1月28日の政令で、「新型コロナウイルス感染症」が「指定感染症」になり、この法律がいくつかの規定が1年間準用されることになった。

 さらに2月13日の政令で、検疫法の34条の「感染症」に指定されたことで、検疫に引っかかった場合の「隔離」入院が可能になったが、これはあくまで個人に対する措置である。

 日本では地域全体の封鎖による隔離は難しいということだ。

 今回の基本方針でも、テレワークなどの推進や外出自粛を呼びかけるにとどまっているのも、地域封鎖などを強権的にやれるようにはなっていないからだ。

特定国民の入国拒否
屈折したナショナリズムを助長

 入国拒否ということはどこまで根拠があることなのだろうか。

 1月31日の閣議決定で、「出入国管理及び難民認定法」の5条14項に基づいて、「湖北省における滞在歴がある外国人及び同省において発行された同国旅券を所持する外国人」の上陸を拒否する方針が決まった。

 だが、これは、元来「日本国の利益又は公安を害する行為を行うおそれがあると認めるに足りる相当の理由がある者」に対する規定であり、知らないうちに感染症に罹患した人に適応するには無理がある。

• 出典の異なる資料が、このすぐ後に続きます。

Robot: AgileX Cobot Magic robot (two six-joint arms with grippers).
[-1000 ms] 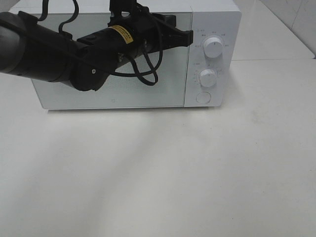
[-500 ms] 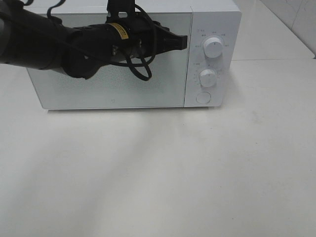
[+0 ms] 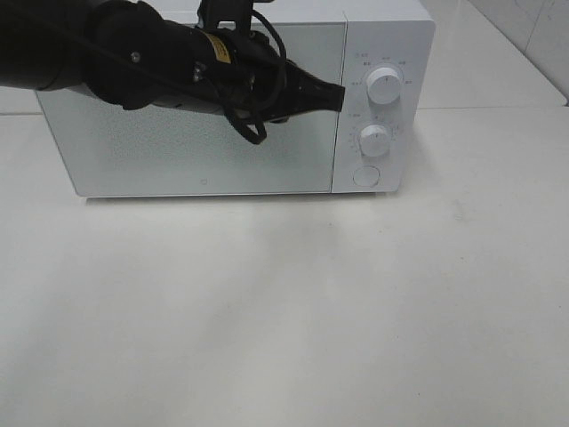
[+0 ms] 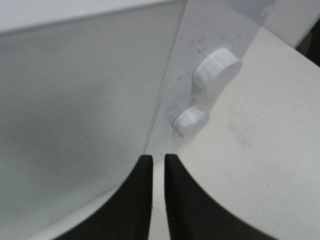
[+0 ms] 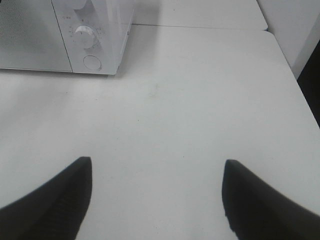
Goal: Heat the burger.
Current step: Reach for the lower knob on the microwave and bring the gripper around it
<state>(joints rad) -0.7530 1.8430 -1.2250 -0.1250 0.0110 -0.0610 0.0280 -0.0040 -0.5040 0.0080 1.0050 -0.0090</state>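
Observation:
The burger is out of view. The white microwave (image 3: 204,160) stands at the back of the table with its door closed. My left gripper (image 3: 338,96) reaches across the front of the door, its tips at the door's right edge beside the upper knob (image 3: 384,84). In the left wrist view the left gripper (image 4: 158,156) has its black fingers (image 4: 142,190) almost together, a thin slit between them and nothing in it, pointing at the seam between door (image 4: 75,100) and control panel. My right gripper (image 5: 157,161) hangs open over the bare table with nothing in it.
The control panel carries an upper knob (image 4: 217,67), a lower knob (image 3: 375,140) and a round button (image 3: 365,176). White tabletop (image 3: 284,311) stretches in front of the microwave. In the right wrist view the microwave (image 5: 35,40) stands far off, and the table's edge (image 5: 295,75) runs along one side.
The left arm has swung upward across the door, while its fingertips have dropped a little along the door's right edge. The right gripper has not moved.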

 仮に、これを適用することは緊急時の法解釈として許容されるとしても、英国船籍のダイヤモンド・プリンセス号を外国人の乗客込みで、日本の港に停泊させたままにして、事実上の隔離空間にすることの法的根拠にはならない。

 だからアメリカのように中国人全般の入国拒否の方針を打ち出している国からも、クルーズ船隔離空間化に批判の声が上がっている。

 感染者の疑いがある自国の旅行者をどう扱ったらいいか、各国ともが現状では確固たる方針を持ち得ていないいため、今のところ大きな国際問題になっていないが、同じようなケースが続くと、中国以外の国との間で、政治的対立が表面化しないとは限らない。

 日本もアメリカのように中国人全てを事実上、入国拒否にしたらいいではないか、政府は中国人旅行客によるインバウンド効果を当てにして中国人に甘いのではないか、安倍政権は実は中国に忖度しているのではないか、などの声が上がっている。

 安倍政権が政治的な思惑や経済的な利害確保で中国に忖度している可能性は否定できないが、それだけの問題ではないだろう。